IPh.D. in Nursing, Faculty at Faculdade de Enfermagem da Universidade Federal de Mato Grosso, Brazil, e-mail: reiners17@hotmail.com

IIPh.D. in Nursing, Faculty at Escola de Enfermagem de Ribeirão Preto, da Universidade de São Paulo, Centro Colaborador da OMS para o Desenvolvimento da Pesquisa em Enfermagem, Brazil, e-mail: msnog@eerp.usp.br.

ABSTRACT

Descriptive study with qualitative approach that aimed to understand the perspective of health professionals and hypertensive patients on their mutual interaction in the public health context, so as to analyze how this interaction contributes to non-compliance with treatment. Interviews with 15 health professionals and 10 hypertensive patients who interacted in public health units were carried out. In the interaction between the health professional and the hypertensive user, it was concluded that, in order to solve the problem of non-compliance with treatment from the part of the user, the health professional makes use of awareness strategies. In practice, however, this has occurred inappropriately and under the biomedical care model. Users, in turn, have managed treatment their own way, indicating some issues to health professionals regarding compliance.

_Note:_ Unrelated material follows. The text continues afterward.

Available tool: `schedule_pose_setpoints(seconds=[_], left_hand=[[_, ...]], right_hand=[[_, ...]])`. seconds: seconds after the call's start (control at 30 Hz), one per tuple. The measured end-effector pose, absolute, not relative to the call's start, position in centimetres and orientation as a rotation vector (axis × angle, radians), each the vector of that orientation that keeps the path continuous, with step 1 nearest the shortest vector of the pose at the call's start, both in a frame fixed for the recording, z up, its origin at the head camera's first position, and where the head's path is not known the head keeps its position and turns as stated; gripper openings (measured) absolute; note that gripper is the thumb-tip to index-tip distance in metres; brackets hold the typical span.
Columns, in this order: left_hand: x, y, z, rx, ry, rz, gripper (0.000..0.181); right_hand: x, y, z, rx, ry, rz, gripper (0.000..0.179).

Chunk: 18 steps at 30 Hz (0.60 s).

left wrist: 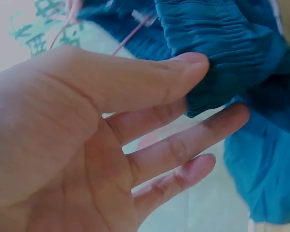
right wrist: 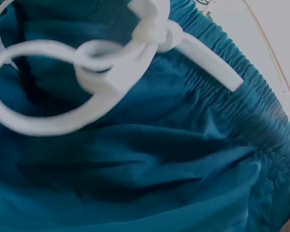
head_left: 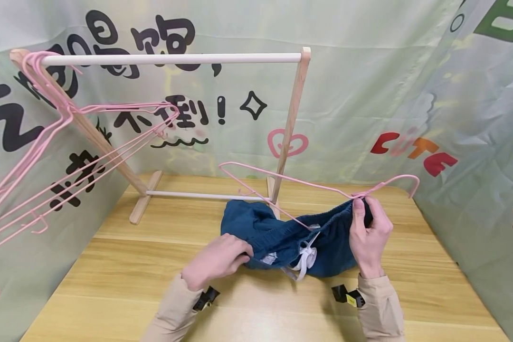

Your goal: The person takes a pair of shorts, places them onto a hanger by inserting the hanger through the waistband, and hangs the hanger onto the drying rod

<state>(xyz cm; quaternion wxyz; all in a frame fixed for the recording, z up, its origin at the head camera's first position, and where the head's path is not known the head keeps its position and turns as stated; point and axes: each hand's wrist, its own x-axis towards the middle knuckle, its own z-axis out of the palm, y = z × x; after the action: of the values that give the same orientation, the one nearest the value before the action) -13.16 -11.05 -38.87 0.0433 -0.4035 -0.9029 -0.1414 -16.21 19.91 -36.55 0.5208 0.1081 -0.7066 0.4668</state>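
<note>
The head view was bright, with glare on the counter [head_left: 261, 316]; both wrist views looked hazy, the drawstring [right wrist: 118, 75] blurred.

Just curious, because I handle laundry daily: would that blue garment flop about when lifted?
Probably floppy: the blue garment droops in soft folds. Its gathered waistband suggests elastic, so it may stretch when pulled. The white drawstring dangles, so it would likely swing.

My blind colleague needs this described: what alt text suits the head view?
A person's right grip holds blue shorts and a pink hanger at a table; the left grip pinches the shorts' other side. Behind, more hangers hang on a rack.
</note>
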Motion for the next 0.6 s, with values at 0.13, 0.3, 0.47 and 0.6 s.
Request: schedule_pose_setpoints(seconds=[0.13,0.3,0.47,0.6], left_hand=[[-13.3,-12.4,-38.0,-1.169,-2.799,-0.603,0.008],[-13.3,-13.5,-37.4,-1.071,-2.794,-0.704,0.013],[-13.4,-14.1,-37.0,-1.032,-2.755,-0.723,0.019],[-13.3,-14.5,-36.7,-1.009,-2.729,-0.716,0.017]], right_hand=[[-16.2,20.0,-36.5,0.258,-1.696,1.118,0.014],[-16.2,19.9,-36.4,0.271,-1.696,1.125,0.014],[-16.1,19.9,-36.4,0.277,-1.695,1.131,0.014],[-16.0,19.9,-36.4,0.282,-1.699,1.139,0.013]])
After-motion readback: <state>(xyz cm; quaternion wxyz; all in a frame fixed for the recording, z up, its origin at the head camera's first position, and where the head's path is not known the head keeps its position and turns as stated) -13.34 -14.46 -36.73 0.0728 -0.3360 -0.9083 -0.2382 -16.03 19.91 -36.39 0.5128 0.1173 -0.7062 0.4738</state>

Descriptors: nurse-patient relations; physician-patient relations; hypertension; patient acceptance of health care; treatment refusal

INTRODUCTION

Arterial hypertension (AH) is an important public health problem that is difficult to control for several reasons, among them non-compliance to treatment. In the world, despite the availability of effective treatments for hypertension, over half the patients abandon the treatment within one year after diagnosis; and, of those who remain under medical supervision, only 50% take at least 80% of the medication prescribed(1). In Brazil, individual studies on treatment compliance show that hypertension control is around 20 to 40% and that the withdrawal rate sometime increases after beginning the treatment(2).

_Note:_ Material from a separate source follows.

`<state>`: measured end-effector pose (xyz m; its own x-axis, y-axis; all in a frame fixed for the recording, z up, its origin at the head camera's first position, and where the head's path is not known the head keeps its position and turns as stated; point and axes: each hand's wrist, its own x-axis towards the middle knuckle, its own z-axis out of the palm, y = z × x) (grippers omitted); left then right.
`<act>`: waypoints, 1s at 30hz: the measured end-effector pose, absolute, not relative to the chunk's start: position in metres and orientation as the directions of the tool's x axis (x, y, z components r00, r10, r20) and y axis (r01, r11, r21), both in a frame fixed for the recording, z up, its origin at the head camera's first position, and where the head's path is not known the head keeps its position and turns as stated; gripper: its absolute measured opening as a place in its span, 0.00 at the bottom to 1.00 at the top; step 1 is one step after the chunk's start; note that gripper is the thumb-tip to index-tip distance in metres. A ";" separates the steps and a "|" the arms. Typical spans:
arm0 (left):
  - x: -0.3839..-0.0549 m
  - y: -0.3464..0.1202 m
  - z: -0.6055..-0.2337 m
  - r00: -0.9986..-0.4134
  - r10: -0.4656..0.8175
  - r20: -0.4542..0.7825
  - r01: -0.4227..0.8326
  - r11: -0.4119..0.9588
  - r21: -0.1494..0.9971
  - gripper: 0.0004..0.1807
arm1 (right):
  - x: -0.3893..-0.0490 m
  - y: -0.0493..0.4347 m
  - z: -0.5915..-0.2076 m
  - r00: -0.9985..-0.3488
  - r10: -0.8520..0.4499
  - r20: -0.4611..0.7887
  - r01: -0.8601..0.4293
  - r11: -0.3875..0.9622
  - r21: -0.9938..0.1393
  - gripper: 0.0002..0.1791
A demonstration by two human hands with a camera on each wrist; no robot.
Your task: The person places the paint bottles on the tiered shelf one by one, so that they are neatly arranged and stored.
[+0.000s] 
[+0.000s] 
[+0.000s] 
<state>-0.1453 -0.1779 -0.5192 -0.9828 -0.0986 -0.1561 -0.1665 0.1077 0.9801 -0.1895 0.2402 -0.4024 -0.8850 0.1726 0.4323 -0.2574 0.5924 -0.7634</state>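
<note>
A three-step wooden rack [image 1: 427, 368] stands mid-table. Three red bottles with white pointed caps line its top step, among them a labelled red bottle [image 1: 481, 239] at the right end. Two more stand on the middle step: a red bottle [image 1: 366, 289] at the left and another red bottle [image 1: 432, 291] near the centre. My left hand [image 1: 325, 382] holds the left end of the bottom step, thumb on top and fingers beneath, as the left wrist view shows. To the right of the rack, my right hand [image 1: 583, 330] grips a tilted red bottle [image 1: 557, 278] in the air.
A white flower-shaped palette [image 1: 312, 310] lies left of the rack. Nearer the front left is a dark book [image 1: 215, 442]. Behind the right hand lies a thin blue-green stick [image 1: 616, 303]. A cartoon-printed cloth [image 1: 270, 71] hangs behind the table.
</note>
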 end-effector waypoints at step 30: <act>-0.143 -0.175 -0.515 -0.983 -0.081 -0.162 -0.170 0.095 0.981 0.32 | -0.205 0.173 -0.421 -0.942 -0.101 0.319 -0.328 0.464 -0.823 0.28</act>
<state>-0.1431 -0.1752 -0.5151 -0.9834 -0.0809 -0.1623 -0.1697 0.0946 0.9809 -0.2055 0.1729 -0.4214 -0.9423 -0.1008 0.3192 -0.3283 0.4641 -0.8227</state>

In literature concerning users' treatment compliance/non-compliance, authors suggest that several factors may contribute to non-compliance. Many refer to the interaction between the health professional and the user as a factor that hinders treatment compliance, but without responding some of the following questions: How has interaction between the hypertensive user and the health professional been and to what extent has it encouraged non-compliance with treatment? Are there aspects of this interaction that have affected the users' behavior regarding treatment? What aspects of this interaction may be leading the user to non-compliance with treatment?

From these questions, a study was developed with the following objectives: (1) to understand the perspective of health professionals and hypertensive users on their mutual interaction, in the health care context of public health units, (2) to examine how the interaction between health professionals and hypertensive users contributes to non-compliance with treatment.

METHOD

This is a descriptive study, using a qualitative approach, using Symbolic Interactionism as the theoretical framework, focusing on social interaction and considering that people's actions originate from these interactions. The methodological framework was Grounded Theory, a qualitative data analysis method, developed based on the ideas of the adopted theoretical framework.

The research was performed in ten public health units providing primary and secondary care to hypertensive users in the city of Cuiabá, Mato Grosso state, Brazil. At these units, service is provided through the work of physicians, nurses, the nursing staff [assistants and technicians] and community health agents, some hypertension prevention and control actions, such as screening for hypertension, checking blood pressure levels, scheduling appointments, referrals and exams, medication supply, nursing consultation [held by some nurses] and occasional lectures to hypertensive patient groups. Although nurses were part of the health team at most units, in two of them, no nursing services were provided to hypertensive patients.

Fifteen health professionals participated in this study, who interacted with hypertensive patients: six nurses, six physicians, one nursing technician and two nursing assistants - with ages ranging between 29 and 54 years and training time between 3 and 30 years. There were five people in the group with no specific expertise and the others were specialized in different areas, such as cardiology, hematology and public health. The practicing time with hypertensive patients ranged from 6 months to 24 years.

Similarly, 10 hypertensive patients participated in the study, i.e. health unit users who had had been in touch (during care) with health professionals for at least one year,. They were adults, between 42 and 72 years old, 4 men and 6 women. Most were married or widowers. Among them, some were illiterate and some had completed high school. They were retired, freelance workers and housewives. They all knew about their hypertensive condition for a time ranging from 1 to 20 years, and most had been going under treatment since the first diagnosis.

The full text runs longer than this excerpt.